Posts/

roomie

So I’ve been working on a new project as of late. And by as of late, I mean for the past month.

Screenshot of roomie's sign-in page

This is roomie. roomie is a social portal built to help room mates communicate and manage everything about the space they share together. Things like Money (bills), Inventory (groceries), Calendar (parties), etc.

And it’s quite pretty.

Screenshot of roomie's chat page

roomie also represents my first foray into the world of the Microsoft web stack; Azure, ASP.Net, MSSQL, Entity Framework, etc. It was a rough start, but I have to say the effort paid off. This platform is fantastic. Web API makes it easy to create a nice RESTful API for your web-app.

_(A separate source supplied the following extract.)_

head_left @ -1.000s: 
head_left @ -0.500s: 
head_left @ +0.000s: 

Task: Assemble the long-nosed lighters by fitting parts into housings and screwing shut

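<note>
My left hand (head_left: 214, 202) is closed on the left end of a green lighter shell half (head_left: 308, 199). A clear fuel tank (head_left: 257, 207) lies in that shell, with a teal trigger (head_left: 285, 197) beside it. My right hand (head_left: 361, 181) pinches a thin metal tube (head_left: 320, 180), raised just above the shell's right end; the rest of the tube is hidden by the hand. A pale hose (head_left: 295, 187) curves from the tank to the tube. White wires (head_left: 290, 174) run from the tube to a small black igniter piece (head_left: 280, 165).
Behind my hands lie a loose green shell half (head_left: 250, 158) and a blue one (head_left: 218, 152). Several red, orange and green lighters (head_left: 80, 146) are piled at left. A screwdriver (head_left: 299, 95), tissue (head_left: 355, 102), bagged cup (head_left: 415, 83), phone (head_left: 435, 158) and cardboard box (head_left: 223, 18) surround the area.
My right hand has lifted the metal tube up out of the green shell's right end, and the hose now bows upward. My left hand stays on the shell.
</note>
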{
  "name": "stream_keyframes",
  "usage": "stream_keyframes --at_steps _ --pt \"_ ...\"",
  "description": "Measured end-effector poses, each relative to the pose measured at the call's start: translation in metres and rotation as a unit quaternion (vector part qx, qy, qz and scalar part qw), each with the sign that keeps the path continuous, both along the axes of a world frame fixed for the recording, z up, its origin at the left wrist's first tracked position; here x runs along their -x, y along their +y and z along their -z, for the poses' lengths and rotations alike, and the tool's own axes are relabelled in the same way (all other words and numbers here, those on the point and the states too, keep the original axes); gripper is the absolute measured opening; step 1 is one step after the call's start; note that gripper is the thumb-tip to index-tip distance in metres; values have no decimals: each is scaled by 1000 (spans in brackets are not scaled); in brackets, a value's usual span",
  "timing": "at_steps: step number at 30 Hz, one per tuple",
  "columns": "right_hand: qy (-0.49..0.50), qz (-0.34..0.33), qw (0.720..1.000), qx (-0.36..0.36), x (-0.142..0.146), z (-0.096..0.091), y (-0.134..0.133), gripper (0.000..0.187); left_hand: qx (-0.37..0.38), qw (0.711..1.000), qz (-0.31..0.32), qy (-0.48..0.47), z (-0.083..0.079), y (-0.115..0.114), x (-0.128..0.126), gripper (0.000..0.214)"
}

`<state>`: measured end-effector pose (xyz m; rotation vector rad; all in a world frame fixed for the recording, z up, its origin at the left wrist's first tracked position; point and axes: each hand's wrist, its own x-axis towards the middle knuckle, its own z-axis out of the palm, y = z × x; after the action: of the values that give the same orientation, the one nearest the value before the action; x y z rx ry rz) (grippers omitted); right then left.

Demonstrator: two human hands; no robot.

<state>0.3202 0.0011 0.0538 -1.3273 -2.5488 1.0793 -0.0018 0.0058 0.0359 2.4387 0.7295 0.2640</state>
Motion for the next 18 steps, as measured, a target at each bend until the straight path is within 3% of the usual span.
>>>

Entity Framework makes connecting to SQL a breeze and manipulating objects easy - everything operates as if you’re just putting your objects into one big magic storage bin that’ll organize them however you see fit without actually having to write SQL and convert to object instances yourself.

Then there’s Visual Studio, providing an awesome IDE with Intellisense, automatic LESS and TypeScript compilation (and linting), built-in database tools, and all that other amazing stuff you’re used to. Visual Studio Online (the rebranded TFS Service) is also tightly integrated (with Git support nonetheless). With VSO, I can simply submit a commit to my hosted Visual Studio Git repository. Once I’ve committed code, VSO will build my project, run my unit tests to check for failure, then deploy the project to my Azure instances automatically. Upon failure, it will automatically file a bug in the backlog assigned to the person who committed the faulty code. MAGICAL!!

The real star of the show here, however, is SignalR. SignalR is a framework to make it super easy for developers to integrate real-time communications between their web apps and client browsers / apps. And it does a fantastic job. Implementing SignalR only requires you to create a ‘Hub’ on the server with a bunch of methods, and a Hub representation on the client with its own methods. Now you simply call the connect function, and suddenly you can call the server methods from the client, and the client methods from the server. All the details of the connection are abstracted away. It’s fantastic! Obviously I’ve used it in roomie to deliver real-time notifications for things like chat messages to clients. And not only does it work well on browsers, but there are also libraries available for .Net (Windows and Windows Phone), Java (Android), and Objective-C (Mac and iOS). This makes it a no brainer for any kind of real-time application.

It’s great to see Microsoft embracing all the platforms in both their ecosystem through Office, OneDrive, Xbox Music, etc. but also through their development tools. Hopefully their partnership with Xamarin will only further this pattern.